NRW und Bahn starten Großoffensive gegen marodes Schienennetz
Nordrhein-Westfalen (NRW) und die Deutsche Bahn haben eine Zusammenarbeit vereinbart, um das marode Schienennetz des Landes zu verbessern. Die Partnerschaft zielt darauf ab, die seit Jahren anhaltenden Probleme wie weit verbreitete Verspätungen, Zugausfälle und veraltete Infrastruktur zu bekämpfen. In den kommenden Jahren sind nun umfangreiche Modernisierungen auf wichtigen Strecken geplant.

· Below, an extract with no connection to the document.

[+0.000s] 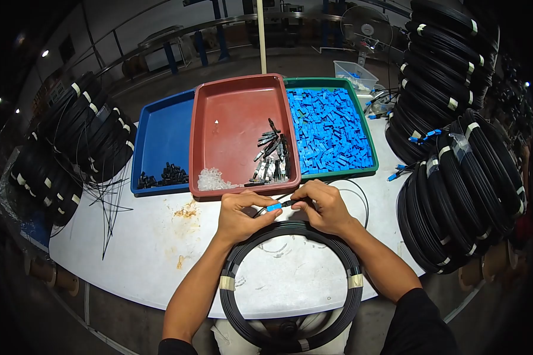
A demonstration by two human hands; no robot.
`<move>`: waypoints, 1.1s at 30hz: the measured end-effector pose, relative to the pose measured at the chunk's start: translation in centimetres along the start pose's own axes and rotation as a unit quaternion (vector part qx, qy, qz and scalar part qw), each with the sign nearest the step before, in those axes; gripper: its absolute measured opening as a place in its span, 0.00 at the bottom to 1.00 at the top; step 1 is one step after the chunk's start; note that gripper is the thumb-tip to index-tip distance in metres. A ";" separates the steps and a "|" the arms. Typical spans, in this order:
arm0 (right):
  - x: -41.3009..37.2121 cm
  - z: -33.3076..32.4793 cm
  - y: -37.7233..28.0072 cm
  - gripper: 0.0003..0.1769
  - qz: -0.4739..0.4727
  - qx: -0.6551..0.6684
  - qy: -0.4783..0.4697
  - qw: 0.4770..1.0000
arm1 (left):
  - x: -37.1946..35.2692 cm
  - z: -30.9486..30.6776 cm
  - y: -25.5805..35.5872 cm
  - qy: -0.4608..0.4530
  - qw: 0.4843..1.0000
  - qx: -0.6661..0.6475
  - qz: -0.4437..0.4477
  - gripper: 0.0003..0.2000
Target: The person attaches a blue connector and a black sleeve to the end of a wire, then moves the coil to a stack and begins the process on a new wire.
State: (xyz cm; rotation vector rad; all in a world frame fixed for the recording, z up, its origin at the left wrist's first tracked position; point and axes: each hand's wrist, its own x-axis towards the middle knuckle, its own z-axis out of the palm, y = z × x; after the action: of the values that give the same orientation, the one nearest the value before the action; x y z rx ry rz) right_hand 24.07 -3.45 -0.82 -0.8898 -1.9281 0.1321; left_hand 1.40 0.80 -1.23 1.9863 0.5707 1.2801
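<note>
In front of the red tray, my left hand (243,216) pinches a small blue connector housing (273,207) between thumb and fingers. Close at its right end, my right hand (323,208) grips a black cable connector (288,203). The two parts meet or nearly meet between my fingertips. Below both wrists lies a coil of black cable (234,302), bound with pale tape and overhanging the table's front edge. A thin loop of its cable (367,207) curves out behind my right hand.
A red tray (237,136) holds black connectors and clear pieces. It overlaps a blue tray (166,130) with black parts and a green tray (373,168) of blue housings. Cable coils stand stacked at left (103,139) and right (456,201) on the white table (130,242).
</note>
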 end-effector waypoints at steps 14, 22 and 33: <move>0.0 0.0 -0.8 0.11 -0.027 0.011 -0.027 0.999 | -0.1 -0.2 0.0 -0.031 0.999 -0.005 -0.005 0.08; 0.1 0.0 -0.9 0.10 -0.028 0.005 -0.031 0.999 | 0.0 0.0 0.1 -0.022 1.000 -0.016 -0.012 0.08; 0.2 0.2 -0.7 0.11 -0.066 -0.018 0.003 0.998 | 0.5 -0.4 0.0 -0.015 0.997 0.067 0.038 0.08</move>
State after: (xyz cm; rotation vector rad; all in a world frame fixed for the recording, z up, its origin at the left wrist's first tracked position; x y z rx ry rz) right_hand 23.52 -3.75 -0.45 -0.7822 -1.9832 0.0164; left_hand 1.29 1.30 -0.85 2.1521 0.5835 1.2849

Im vergangenen Jahr war der Bahnverkehr in NRW von schweren Problemen geprägt: Jeder vierte Zug kam zu spät, jeder sechste fiel komplett aus. Als Gründe für die Störungen wurden Personalmangel und die marode Infrastruktur genannt – besonders in stark frequentierten Ballungsräumen.
Im Mittelpunkt der neuen Kooperation steht die Modernisierung der stark genutzten Strecken. Ab Februar beginnen die Arbeiten auf der Strecke Köln–Wuppertal–Hagen, weitere Projekte sind für die Verbindungen Hagen–Unna–Hamm, Köln–Bonn–Koblenz sowie Aachen–Köln vorgesehen. Beide Seiten haben sich zudem gemeinsame Ziele gesetzt, darunter einen modernen Bahnhof und eine direkte Zugverbindung von Köln nach London.
Das Schienennetz in NRW befindet sich derzeit in schlechterem Zustand als in anderen Bundesländern. Verantwortliche betonen die Dringlichkeit von Sanierungen und Ausbaumaßnahmen, um eine weitere Verschlechterung der Zuverlässigkeit zu verhindern.
Die Vereinbarung markiert den Beginn einer langfristigen Anstrengung zur grundlegenden Erneuerung des NRW-Schienennetzes. In den nächsten Jahren sind umfangreiche Bauarbeiten und Aufrüstungen geplant. Fahrgäste könnten schrittweise Verbesserungen erleben, sobald die Infrastruktur erneuert wird und sich die Verspätungen verringern.